Back in 2007, PG&E hired a low-key outsider, Ed Salas, to help assess the risks it faced.
Although he lacked engineering experience, Salas had a background evaluating corporate risks in the telecommunications industry. When he got to the utility, Salas soon realized the enormity of his task.
In the notes he took while being briefed on how it was assessing risks, he said it was clear "almost everything [was] broken” at the company and cited an immediate “need to triage.”
U.S. & World
Stories that affect your life across the U.S. and around the world.
Salas testified at a civil deposition in 2012 that he decided rather than look at everything, he would focus on the most dramatic risks the company faced. He assembled a team and began to brief the company's highest executives, culminating with his system-wide "enterprise risk management" report in July 2010.
As a senior vice president, Salas was the designated “risk owner,” responsible for making sure the company made the changes needed to avoid catastrophes. One risk he identified was an unexpected pressure surge on one of PG&E's aging gas lines. It posed the risk, according to internal assessment obtained by NBC Bay Area’s Investigative Unit, of a massive explosion that would cost $500 million. The company gas records were shoddy, he warned, and it was simply ill-equipped to assist emergency crews in responding to such a disaster.
Just two months later, one of those lines in San Bruno exploded – an incident that cost $500 million in civil settlements alone, with a $1.6 billion regulatory penalty and a scathing NTSB report that cited the company's faulty records and inept emergency response, noting it took some 90 minutes for crews to finally shut off the gas.
But that was not the only disaster Salas had warned about.
In the stilted, unemotional language of his section dealing with its high voltage transmission network, Salas identified a potential catastrophic risk of “fires caused by aged equipment failure that PG&E had not taken timely action to replace.”

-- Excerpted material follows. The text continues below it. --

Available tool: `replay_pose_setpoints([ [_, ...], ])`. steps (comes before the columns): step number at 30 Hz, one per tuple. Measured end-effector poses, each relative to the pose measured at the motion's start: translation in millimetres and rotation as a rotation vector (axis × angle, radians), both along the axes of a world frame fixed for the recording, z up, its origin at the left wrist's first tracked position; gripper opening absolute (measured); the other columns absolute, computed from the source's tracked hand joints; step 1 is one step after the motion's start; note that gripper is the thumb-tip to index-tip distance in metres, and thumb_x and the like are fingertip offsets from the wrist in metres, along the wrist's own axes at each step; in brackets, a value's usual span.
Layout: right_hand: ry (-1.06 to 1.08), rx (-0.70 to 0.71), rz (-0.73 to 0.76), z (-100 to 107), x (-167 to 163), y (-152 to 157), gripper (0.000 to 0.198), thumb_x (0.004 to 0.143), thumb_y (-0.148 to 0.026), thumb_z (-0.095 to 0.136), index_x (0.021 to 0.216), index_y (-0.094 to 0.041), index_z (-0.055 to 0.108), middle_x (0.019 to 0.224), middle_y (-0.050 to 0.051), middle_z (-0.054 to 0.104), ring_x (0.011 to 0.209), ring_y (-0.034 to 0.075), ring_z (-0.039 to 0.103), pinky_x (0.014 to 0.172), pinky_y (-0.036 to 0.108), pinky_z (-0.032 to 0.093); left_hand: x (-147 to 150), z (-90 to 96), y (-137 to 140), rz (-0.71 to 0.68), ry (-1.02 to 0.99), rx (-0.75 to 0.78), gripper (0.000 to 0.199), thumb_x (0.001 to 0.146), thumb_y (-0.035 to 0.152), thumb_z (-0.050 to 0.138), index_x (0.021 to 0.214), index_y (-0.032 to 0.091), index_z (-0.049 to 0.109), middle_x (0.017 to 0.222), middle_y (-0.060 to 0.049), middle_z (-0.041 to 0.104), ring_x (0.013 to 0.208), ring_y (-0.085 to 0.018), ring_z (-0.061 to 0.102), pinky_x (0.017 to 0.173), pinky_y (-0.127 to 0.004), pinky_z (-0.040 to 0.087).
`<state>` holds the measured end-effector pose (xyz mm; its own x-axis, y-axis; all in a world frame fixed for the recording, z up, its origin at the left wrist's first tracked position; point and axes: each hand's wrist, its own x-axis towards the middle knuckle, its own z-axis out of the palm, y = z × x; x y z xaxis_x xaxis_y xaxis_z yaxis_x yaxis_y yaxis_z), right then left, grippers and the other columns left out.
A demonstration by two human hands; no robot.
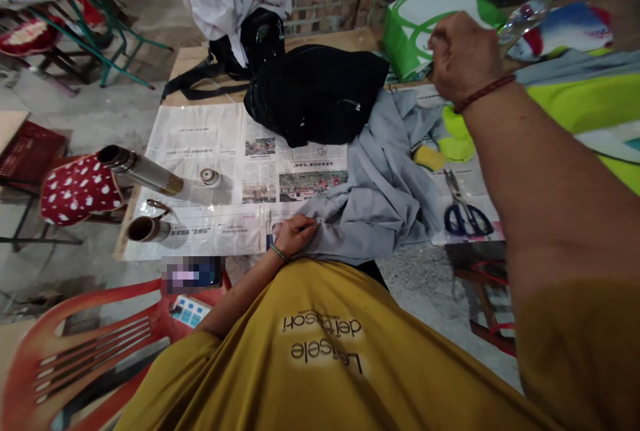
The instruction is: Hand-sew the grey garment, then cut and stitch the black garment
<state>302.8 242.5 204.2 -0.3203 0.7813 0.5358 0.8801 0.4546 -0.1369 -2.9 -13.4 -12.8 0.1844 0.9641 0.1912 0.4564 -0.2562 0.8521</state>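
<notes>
My left hand [296, 236] is closed at the table's front edge, pinching the edge of a grey cloth [385, 197]. The cloth lies crumpled across the newspaper and hangs over the front edge by my body. High to the right, my right hand [465, 57] is raised above the table with its fingers curled together. Whatever it may hold is too small or hidden to make out. Below it on the table lie scissors [465, 211] with dark blue handles, their blades pointing away from me. A small yellow sponge-like block [429, 158] sits beside the cloth.
Newspaper [195, 144] covers the table. A black bag [315, 94] lies behind the cloth. At left are a steel flask [145, 171], its cap [210, 177] and a mug [149, 229]. A green-white bag [425, 17] and bright yellow fabric [590, 101] are at right. A red chair [100, 337] stands left.
</notes>
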Motion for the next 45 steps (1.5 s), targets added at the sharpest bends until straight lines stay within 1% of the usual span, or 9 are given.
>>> replay_pose_setpoints([
  [9,-0.043,0.060,-0.019,28.6,12.4,16.2,0.043,0.098,-0.042,0.025,0.113,-0.011,0.050,0.120,0.010,0.060,0.117,0.017,0.054,0.092,0.030,0.038,-0.8,1.7,-0.2,-0.008,0.017,0.000,0.013,0.083,0.027,0.063,0.084,0.019,0.072,0.077,-0.003,0.071,0.072,-0.014,0.064,0.069,-0.026,0.053],
  [14,0.034,0.038,-0.042,39.7,17.2,13.7,0.032,0.093,-0.035,0.024,0.073,-0.018,0.043,0.120,0.005,0.060,0.119,0.016,0.051,0.093,0.030,0.035,-0.3,-0.3,0.1,-0.010,0.000,-0.002,0.013,0.084,0.028,0.062,0.084,0.019,0.072,0.077,-0.003,0.071,0.072,-0.014,0.064,0.070,-0.026,0.053],
  [20,0.425,0.037,0.232,37.4,19.5,20.7,0.024,0.088,-0.024,0.040,0.064,-0.020,0.038,0.093,-0.012,0.065,0.087,-0.009,0.053,0.085,0.004,0.028,-0.9,-0.7,0.0,0.009,0.027,-0.071,0.013,0.082,0.027,0.063,0.085,0.019,0.072,0.080,-0.003,0.071,0.075,-0.014,0.064,0.074,-0.025,0.052],
  [23,0.693,-0.060,0.269,15.4,-5.9,0.9,0.012,0.089,-0.017,0.044,0.079,-0.017,0.050,0.066,-0.013,0.059,0.057,-0.007,0.050,0.060,0.003,0.032,-1.1,-0.7,0.1,0.018,0.020,-0.094,0.013,0.081,0.027,0.063,0.086,0.019,0.072,0.081,-0.003,0.072,0.077,-0.014,0.064,0.074,-0.025,0.053],
  [28,0.596,-0.904,0.107,-73.6,-76.7,-109.6,0.012,0.092,-0.011,0.043,0.088,-0.014,0.054,0.051,-0.010,0.050,0.039,0.003,0.049,0.045,0.013,0.037,-1.2,-0.3,0.5,0.011,0.004,-0.105,0.011,0.080,0.024,0.063,0.084,0.019,0.072,0.081,-0.002,0.072,0.077,-0.015,0.064,0.075,-0.026,0.052],
  [30,0.519,-0.976,0.132,-112.5,-92.9,-157.4,0.010,0.090,-0.013,0.046,0.088,-0.014,0.056,0.054,-0.007,0.055,0.044,0.007,0.053,0.048,0.017,0.039,-1.3,-0.4,0.7,0.008,0.001,-0.101,0.011,0.080,0.024,0.063,0.083,0.019,0.072,0.080,-0.002,0.071,0.077,-0.015,0.064,0.076,-0.026,0.052],
  [33,0.153,-0.804,0.183,-153.0,-99.3,-203.4,0.018,0.093,-0.018,0.041,0.094,-0.014,0.059,0.077,0.004,0.067,0.068,0.013,0.061,0.062,0.022,0.041,-1.3,-1.1,1.1,0.010,0.005,-0.098,0.011,0.080,0.024,0.063,0.083,0.018,0.072,0.081,-0.002,0.072,0.078,-0.015,0.064,0.076,-0.026,0.052],
  [37,-0.203,-0.607,0.146,-174.3,-93.4,-221.7,0.028,0.095,-0.019,0.035,0.099,-0.012,0.062,0.082,0.010,0.067,0.073,0.017,0.060,0.064,0.025,0.036,-1.2,2.6,3.9,-0.012,0.074,-0.106,0.013,0.081,0.025,0.062,0.085,0.019,0.072,0.083,-0.002,0.072,0.079,-0.015,0.065,0.075,-0.026,0.051],
  [45,-0.247,-0.350,0.127,-179.6,-75.3,-213.9,0.034,0.095,-0.021,0.033,0.107,-0.015,0.064,0.076,0.008,0.065,0.067,0.017,0.055,0.065,0.028,0.034,-23.0,46.9,11.8,-0.191,0.592,-0.029,0.024,0.075,0.021,0.065,0.099,0.022,0.070,0.092,-0.006,0.071,0.087,-0.021,0.065,0.089,-0.039,0.041],
])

Eight years later, the prophesy came true with the most destructive wildfire in state history, the Camp fire that devoured the town of Paradise and left 85 dead.

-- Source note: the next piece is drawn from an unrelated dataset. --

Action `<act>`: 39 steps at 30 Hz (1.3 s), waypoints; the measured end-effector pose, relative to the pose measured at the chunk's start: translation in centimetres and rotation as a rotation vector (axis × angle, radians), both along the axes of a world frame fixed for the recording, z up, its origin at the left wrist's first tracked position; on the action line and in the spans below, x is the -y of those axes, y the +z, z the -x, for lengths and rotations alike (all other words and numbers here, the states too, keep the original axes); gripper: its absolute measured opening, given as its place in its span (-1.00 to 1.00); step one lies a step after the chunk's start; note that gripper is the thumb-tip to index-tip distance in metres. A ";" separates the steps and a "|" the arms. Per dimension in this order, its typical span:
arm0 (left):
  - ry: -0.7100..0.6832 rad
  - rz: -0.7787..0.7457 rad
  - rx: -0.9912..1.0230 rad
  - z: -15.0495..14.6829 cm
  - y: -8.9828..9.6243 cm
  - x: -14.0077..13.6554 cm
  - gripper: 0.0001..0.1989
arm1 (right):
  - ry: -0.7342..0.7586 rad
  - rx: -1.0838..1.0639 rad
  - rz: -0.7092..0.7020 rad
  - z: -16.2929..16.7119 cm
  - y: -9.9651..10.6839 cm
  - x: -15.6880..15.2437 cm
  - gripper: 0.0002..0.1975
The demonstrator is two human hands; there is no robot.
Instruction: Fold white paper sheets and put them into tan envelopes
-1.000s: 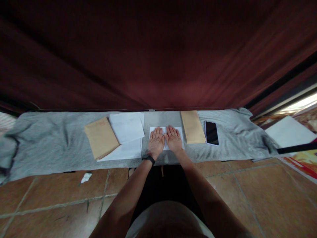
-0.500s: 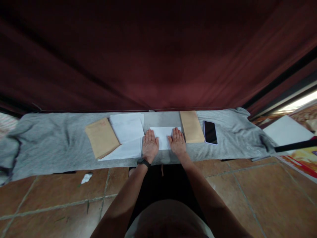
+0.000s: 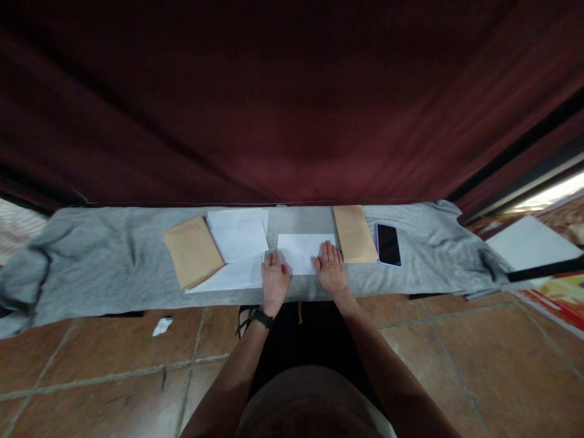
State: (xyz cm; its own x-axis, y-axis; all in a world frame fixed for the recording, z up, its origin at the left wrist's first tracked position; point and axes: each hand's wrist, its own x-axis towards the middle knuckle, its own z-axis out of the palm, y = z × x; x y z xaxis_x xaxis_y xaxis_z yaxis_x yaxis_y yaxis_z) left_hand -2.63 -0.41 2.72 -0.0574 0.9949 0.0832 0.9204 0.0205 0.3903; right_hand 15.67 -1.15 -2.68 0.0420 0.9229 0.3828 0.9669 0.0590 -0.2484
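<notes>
Right hand flat, fingers straight, on smooth rectangular paper; left hand by its edge, grip unclear.

No readable text or labels.

Cloth: is stretching crosswise before the curtain.
Sheet: is lying on the cloth's middle.
Left hand: is resting at the sheet's near left corner.
Right hand: is covering its near right corner.
Loose papers: are lying left of the sheet.
Left envelopes: are overlapping the papers' left edge.
Right envelopes: are lying just right of the sheet.
Phone: is lying just right of those.
Scrap: is lying on the floor, front left.
</notes>
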 end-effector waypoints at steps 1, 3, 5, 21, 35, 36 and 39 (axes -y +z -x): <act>0.021 0.015 0.025 0.2 0.2 -0.1 -0.47 | 0.000 -0.004 -0.001 0.0 0.0 0.0 -0.39; 0.062 0.068 0.094 0.5 0.5 -0.5 -0.46 | 0.000 -0.010 -0.001 0.1 0.0 0.0 -0.39; 0.089 0.133 0.170 0.9 0.7 -0.7 -0.46 | -0.001 -0.015 0.003 0.1 0.1 0.0 -0.39; 0.031 0.274 0.290 3.9 0.7 1.2 -0.42 | 0.117 0.006 0.082 2.7 1.8 3.8 -0.46; -0.377 -0.246 -0.070 -0.9 0.4 3.4 -0.54 | 0.186 -0.099 0.165 3.2 1.7 1.4 -0.52; -0.407 -0.254 -0.036 -1.7 -0.1 2.8 -0.53 | 0.192 -0.107 0.171 3.2 1.8 0.9 -0.51; -0.408 -0.194 0.013 -3.2 -1.8 0.9 -0.47 | 0.206 -0.075 0.186 3.0 2.0 -0.1 -0.49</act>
State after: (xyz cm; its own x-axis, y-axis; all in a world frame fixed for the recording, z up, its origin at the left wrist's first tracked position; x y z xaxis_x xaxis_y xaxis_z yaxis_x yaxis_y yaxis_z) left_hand 0.52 -1.34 0.94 0.3343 0.9022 0.2725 0.8327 -0.4182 0.3629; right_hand 12.67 -1.01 -0.70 -0.1324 0.9689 0.2092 0.9177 0.1996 -0.3434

The origin has been traced to an aging hook on a nearly 100-year-old transmission tower that PG&E hadn't rigorously inspected for more than a decade. Just like Salas had predicted in his report.
“It was a terrible risk,” said Robert Cagen, a retired attorney for the state’s Public Utilities Commission. “They should have heeded their own warning, and they did not.”
As Salas left the company, he said he wrote top management in frustration. He recalled in a deposition in 2012 that he felt like a “permanently disabled wounded soldier” who was scapegoated for having identified problems the company still faced. "I played a crucial role in identifying several of these problems and have made strong recommendations on how they can and should be addressed,” he said in his emailed letter to then CEO Peter Darbee and President Chris Johns. Both soon were out of the company as well.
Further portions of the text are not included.